The Sign of the Cross
The sign of the cross in Catholicism is a sacramental - a sacred sign instituted by the Holy Church which prepares the person to receive grace disposes him or her to cooperate with it. Making the sign of the Cross has been used since the very earliest days of the Church. Tertullian in roughly the year 250 AD wrote:
“In all our travels and movements, in all our coming in and going out, in putting on our shoes, at the bath, at the table, in lighting our candles, in lying down, in sitting down, whatever employment occupies us, we mark our foreheads with the sign of the cross”
And Saint Cyril of Jerusalem wrote in his Catechetical Lectures:
“Let us then not be ashamed to confess the Crucified. Be the cross our seal, made with boldness by our fingers on our brow and in everything; over the bread we eat and the cups we drink, in our comings and in our goings out; before our sleep, when we lie down and when we awake; when we are traveling, and when we are at rest”
In the 400s, during the Monophysite heresy (it denied the the Holy Trinity by denying the two natures of Christ - human and divine) this sign was formalized by placing the thumb, forefinger, and middle finger together and making the sign of the cross from the forehead to chest, right to left shoulder. The three fingers symbolized the Trinity while also forming the Greek abbreviation I X C (Iesus Christus Soter). The ring finger and pinky finger were to be bent downwards against the palm of the hand to symbolize the unity of human and divine in Christ.
Pope Innocent III updated this procedure for the Latin Rite:
“The sign of the cross is made with three fingers, because the signing is done together with the invocation of the Trinity. …This is how it is done: from above to below, and from the right to the left, because Christ descended from the heavens to the earth, and from the Jews (right) He passed to the Gentiles (left). Others, however, make the sign of the cross from the left to the right, because from misery (left) we must cross over to glory (right), just as Christ crossed over from death to life, and from Hades to Paradise. [Some priests] do it this way so that they and the people will be signing themselves in the same way. You can easily verify this– picture the priest facing the people for the blessing– when we make the sign of the cross over the people, it is from left to right….”

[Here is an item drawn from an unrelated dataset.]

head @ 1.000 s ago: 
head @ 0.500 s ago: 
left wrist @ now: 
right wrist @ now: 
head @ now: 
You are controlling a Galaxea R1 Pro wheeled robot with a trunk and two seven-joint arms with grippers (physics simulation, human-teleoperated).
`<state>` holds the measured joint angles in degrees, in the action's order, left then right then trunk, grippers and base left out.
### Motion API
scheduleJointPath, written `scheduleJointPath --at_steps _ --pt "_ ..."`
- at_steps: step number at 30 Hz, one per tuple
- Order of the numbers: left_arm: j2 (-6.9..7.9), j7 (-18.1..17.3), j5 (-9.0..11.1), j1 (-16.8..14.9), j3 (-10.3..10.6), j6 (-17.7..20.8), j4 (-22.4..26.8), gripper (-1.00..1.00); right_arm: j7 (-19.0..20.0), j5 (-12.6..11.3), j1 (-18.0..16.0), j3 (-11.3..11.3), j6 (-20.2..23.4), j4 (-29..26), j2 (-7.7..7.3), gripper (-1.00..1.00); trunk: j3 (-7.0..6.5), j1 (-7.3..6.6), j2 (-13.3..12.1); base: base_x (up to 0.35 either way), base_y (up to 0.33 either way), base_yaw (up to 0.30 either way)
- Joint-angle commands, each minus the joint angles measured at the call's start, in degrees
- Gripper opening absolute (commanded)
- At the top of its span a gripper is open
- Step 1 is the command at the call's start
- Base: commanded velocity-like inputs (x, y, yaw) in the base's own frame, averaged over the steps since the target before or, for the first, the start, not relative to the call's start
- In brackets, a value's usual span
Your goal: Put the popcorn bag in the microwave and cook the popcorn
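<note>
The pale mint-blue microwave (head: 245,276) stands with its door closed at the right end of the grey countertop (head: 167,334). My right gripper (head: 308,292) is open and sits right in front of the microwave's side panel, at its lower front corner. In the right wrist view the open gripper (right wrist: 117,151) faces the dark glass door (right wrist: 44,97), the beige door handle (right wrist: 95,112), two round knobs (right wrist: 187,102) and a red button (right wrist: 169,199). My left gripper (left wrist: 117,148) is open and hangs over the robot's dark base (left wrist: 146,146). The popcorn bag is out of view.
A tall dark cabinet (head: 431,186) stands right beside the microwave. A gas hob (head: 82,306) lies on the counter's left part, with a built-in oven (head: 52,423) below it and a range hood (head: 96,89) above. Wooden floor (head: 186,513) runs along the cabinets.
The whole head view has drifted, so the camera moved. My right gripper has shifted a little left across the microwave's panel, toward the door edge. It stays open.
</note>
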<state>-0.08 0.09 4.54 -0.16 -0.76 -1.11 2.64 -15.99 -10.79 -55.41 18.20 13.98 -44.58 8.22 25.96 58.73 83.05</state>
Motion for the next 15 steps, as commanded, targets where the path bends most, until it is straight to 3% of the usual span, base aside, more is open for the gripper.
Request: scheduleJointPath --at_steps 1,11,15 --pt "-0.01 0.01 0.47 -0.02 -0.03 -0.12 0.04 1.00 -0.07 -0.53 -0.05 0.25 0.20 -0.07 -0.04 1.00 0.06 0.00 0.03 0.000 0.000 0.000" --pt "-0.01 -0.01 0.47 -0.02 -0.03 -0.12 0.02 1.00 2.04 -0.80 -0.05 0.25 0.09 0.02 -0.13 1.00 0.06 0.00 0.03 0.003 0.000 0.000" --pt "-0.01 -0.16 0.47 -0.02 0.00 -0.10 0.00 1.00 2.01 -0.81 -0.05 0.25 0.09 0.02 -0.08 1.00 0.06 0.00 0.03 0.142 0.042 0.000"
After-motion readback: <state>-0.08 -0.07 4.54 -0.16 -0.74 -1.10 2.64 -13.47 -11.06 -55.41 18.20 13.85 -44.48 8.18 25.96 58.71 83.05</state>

Lastly, Adrian Forescue and J.B. O'Connell writes in their work The Ceremonies of the Roman Rite :
“Place the left hand extended under the breast. Hold the right hand extended also. At the word Patris [Father] raise it and touch the forehead; at Filii [Son] touch the breast at a sufficient distance down, but above the left hand; at Spiritus Sancti [Holy Spirit] touch the left and right shoulders; at Amen join the hands if they are to be joined.”
When entering the church, it is customary to make the Sign of the Cross with Holy water - the three fingers of the right hand are dipped into the font and the Sign is made to remind one of their baptism and to remind one that they are entering a sacred place.